Le deuxième champ est étroitement lié au premier. Il a trait à l’utilisation du temps. Si les mutations technologiques permettent aux uns de travailler, mais rejettent certains dans le chômage, en faisant disparaître certaines activités peu qualifiées, nous devons radicalement repenser l’usage de ce « temps libre » – offert aux premiers, imposés aux seconds. Les premiers généreront des besoins nouveaux qui peuvent, pour une part, nourrir une industrie du loisir, pour une autre, irriguer le monde associatif – vecteur d’intégration dont l’importance, et c’est heureux, croîtra. Je n’ai pas d’inquiétude à ce sujet et renvoie ceux qui, traditionnellement, ne voient qu’une utopie dans le développement du temps libre au mot de Théodore Monod : « L’utopie, ce n’est pas l’irréalisable, c’est l’irréalisé. » Les seconds, en revanche, posent la question fondamentale de l’éducation. Facteur essentiel de libération humaine, elle doit recevoir de tous nos efforts car c’est en donnant à tous la possibilité d’acquérir des qualifications toujours plus grandes, tout au long de la vie, que nous pourrons maîtriser les changements technologiques. La France n’a pas d’avenir comme économie à bas salaires ; elle en a un comme économie à haut niveau de qualification. Tel est le second choix à faire : consacrer une part croissante du temps à un investissement massif en termes de formation, d’éducation et de culture.

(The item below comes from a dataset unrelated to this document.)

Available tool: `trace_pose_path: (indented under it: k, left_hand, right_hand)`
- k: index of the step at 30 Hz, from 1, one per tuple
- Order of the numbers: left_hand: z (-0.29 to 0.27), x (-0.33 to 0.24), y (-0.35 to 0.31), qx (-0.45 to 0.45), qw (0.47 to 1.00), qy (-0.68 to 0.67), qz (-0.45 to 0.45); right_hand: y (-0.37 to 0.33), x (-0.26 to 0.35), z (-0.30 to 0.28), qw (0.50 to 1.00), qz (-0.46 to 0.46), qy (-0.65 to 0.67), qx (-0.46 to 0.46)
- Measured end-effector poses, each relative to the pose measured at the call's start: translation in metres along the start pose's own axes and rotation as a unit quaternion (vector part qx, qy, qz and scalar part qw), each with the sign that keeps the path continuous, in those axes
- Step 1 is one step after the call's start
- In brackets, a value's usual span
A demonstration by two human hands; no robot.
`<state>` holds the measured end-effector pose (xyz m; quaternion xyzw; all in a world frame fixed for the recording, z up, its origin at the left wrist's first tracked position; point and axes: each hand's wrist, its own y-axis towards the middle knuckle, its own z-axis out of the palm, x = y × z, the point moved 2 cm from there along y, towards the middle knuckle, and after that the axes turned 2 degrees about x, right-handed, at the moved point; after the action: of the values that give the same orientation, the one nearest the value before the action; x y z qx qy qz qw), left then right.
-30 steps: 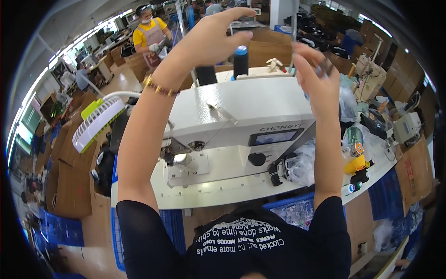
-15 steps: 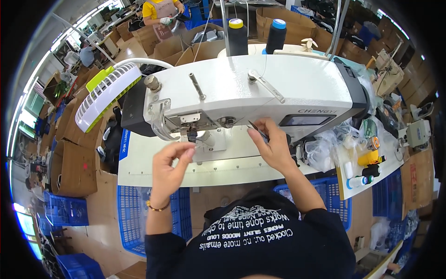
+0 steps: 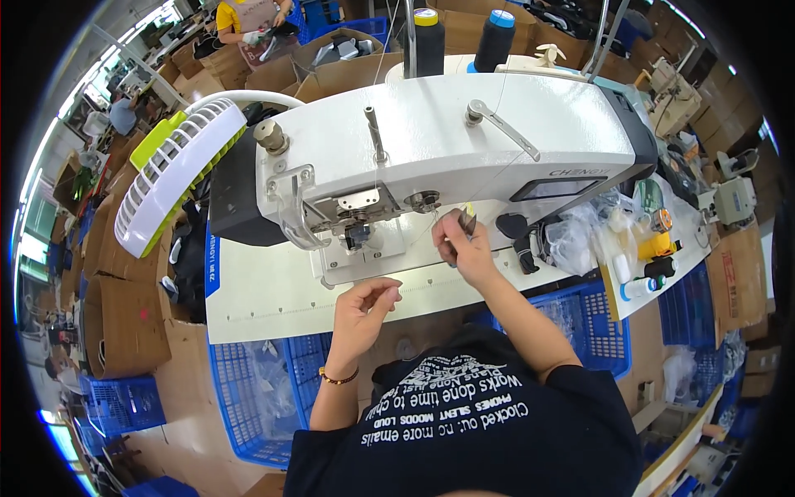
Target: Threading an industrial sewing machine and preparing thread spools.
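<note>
A white sewing machine (image 3: 431, 124) stands across the pale worktable (image 3: 257, 286). My right hand (image 3: 465, 248) is closed in front of the machine arm, with dark, pointed thread snips (image 3: 468, 221) sticking up from it. A fine thread runs down the machine near its fingertips. My left hand (image 3: 364, 315) is at the table's front edge, thumb and fingers pinched together. Anything between them is too small to make out. The needle area (image 3: 358, 236) lies beyond the left hand, apart from it. A dark rounded piece (image 3: 512, 224) rests right of my right hand.
A white and green fan (image 3: 178, 174) hangs at the machine's left end. Two dark thread cones (image 3: 494, 43) stand behind. Plastic bags (image 3: 571, 240) and small spools (image 3: 638, 288) lie to the right. Blue baskets (image 3: 248, 422) sit below the table. A co-worker (image 3: 252, 21) stands beyond.
My left hand has moved right and nearer to me, away from the needle area. The right hand has shifted slightly left, its fingers curled closer together, and the snips' tip now points upward.
</note>
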<state>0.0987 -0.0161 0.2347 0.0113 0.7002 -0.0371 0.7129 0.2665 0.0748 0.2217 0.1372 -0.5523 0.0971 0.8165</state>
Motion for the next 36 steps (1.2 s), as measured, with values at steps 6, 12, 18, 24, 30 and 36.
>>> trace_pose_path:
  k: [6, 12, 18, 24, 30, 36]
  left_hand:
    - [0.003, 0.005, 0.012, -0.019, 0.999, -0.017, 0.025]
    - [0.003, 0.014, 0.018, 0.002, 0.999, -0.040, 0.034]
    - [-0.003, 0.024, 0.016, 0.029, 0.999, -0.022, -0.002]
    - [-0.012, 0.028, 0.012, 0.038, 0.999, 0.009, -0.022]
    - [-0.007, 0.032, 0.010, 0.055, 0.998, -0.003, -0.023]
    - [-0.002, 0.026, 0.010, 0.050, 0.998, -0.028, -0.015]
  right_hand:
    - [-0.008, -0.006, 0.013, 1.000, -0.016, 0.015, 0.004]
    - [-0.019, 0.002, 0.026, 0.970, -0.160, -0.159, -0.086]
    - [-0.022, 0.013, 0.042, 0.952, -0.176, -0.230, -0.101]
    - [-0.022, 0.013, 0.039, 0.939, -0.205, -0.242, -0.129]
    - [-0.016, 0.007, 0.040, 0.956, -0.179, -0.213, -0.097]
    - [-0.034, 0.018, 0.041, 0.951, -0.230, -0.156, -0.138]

Le troisième et dernier point à considérer dans notre marche vers la libération humaine me semble mériter une formulation surprenante, paradoxale : nous devons cultiver notre intolérance – c’est-à-dire étendre le champ de nos refus. Trop nombreuses, en effet, sont les situations inacceptables que nous nous sommes laissé aller à tolérer. Notre société tolère l’injustice, tolère la misère, tolère la dégradation de l’environnement, tolère des risques à l’encontre de la santé publique, tolère le désespoir des uns, les affaires des autres. Autrement dit, je suis convaincu que le chemin de la liberté humaine exige de nous que nous reconsidérions – radicalement – dans les champs politique, économique et social ce que nous voulons et ce dont nous ne voulons pas. Elle requiert, en somme, notre vigilance.

Je ne vois pas, pour la libération des hommes en général et pour la France en particulier, de destin auquel s’en remettre. Je veux un avenir auquel je suis prêt, avec d’autres, à travailler. Mais comment réconcilier les dynamiques individuelles et collectives qui animent notre société ? Ce que la démocratie a permis de faire dans la sphère politique – le vote individuel concourant à l’expression d’une volonté générale – m’apparaît trop rare, dans la sphère économique. Certaines stratégies d’entreprise se sont généralisées, qui méconnaissent l’insertion des structures productives au sein de la société. On ne peut à tout va externaliser les coûts de rationalisations pourtant nécessaires, c’est-à-dire confier à la société le poids de décisions – unilatérales – d’entreprises. Paraphrasant le « théorème de Schmidt », je serai tenté de dire : les licenciements d’aujourd’hui sont les charges sociales de demain qui sont les faillites d’après-demain. C’est pourquoi il nous faut retrouver l’équilibre d’un partenariat entre les entreprises et l’État, l’équilibre entre production et redistribution, l’équilibre entre les nécessités du court terme et les préoccupations du long terme.

Retrouver cette cohérence de l’individuel et du collectif, cette cohésion d’ensemble, tel est l’enjeu de la marche vers la libération humaine – dont l’éducation, combinant l’enrichissement individuel et l’apport collectif, en termes de compétitivité, me semble l’exigeant symbole.